*TASK STATEMENT*:
Where an image appears in the data, omit it and reproduce the rest exactly.

*THE DATA*:
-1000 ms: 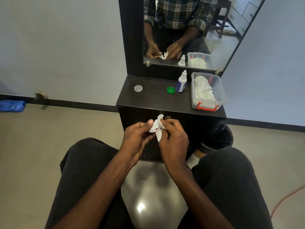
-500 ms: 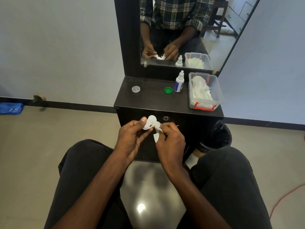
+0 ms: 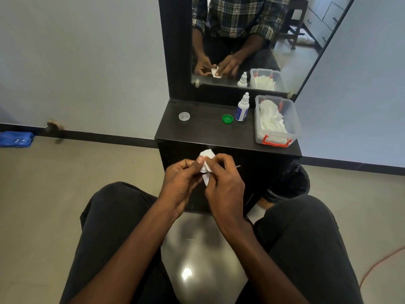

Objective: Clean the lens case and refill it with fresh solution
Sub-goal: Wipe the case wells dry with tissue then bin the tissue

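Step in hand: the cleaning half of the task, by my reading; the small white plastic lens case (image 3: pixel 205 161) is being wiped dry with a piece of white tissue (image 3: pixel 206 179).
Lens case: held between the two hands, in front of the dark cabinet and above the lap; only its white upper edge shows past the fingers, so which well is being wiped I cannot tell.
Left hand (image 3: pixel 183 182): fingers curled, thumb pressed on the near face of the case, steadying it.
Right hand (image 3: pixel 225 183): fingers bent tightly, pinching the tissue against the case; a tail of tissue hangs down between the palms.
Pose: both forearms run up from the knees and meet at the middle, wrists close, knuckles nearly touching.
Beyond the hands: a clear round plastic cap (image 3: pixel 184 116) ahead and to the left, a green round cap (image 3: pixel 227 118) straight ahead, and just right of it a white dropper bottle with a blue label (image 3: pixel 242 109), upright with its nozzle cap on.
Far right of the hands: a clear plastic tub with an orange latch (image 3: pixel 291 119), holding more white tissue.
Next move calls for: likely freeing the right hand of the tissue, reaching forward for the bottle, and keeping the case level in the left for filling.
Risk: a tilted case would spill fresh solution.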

*FINISHED TASK*:
-1000 ms: 
-500 ms: 
+0 ms: 

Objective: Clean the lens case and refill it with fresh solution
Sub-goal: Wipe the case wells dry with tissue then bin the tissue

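Step in hand: the cleaning half of the task, by my reading; the small white plastic lens case (image 3: pixel 205 161) is being wiped dry with a piece of white tissue (image 3: pixel 206 179).
Lens case: held between the two hands, in front of the dark cabinet and above the lap; only its white upper edge shows past the fingers, so which well is being wiped I cannot tell.
Left hand (image 3: pixel 183 182): fingers curled, thumb pressed on the near face of the case, steadying it.
Right hand (image 3: pixel 225 183): fingers bent tightly, pinching the tissue against the case; a tail of tissue hangs down between the palms.
Pose: both forearms run up from the knees and meet at the middle, wrists close, knuckles nearly touching.
Beyond the hands: a clear round plastic cap (image 3: pixel 184 116) ahead and to the left, a green round cap (image 3: pixel 227 118) straight ahead, and just right of it a white dropper bottle with a blue label (image 3: pixel 242 109), upright with its nozzle cap on.
Far right of the hands: a clear plastic tub with an orange latch (image 3: pixel 291 119), holding more white tissue.
Next move calls for: likely freeing the right hand of the tissue, reaching forward for the bottle, and keeping the case level in the left for filling.
Risk: a tilted case would spill fresh solution.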

No additional output is required for this exercise.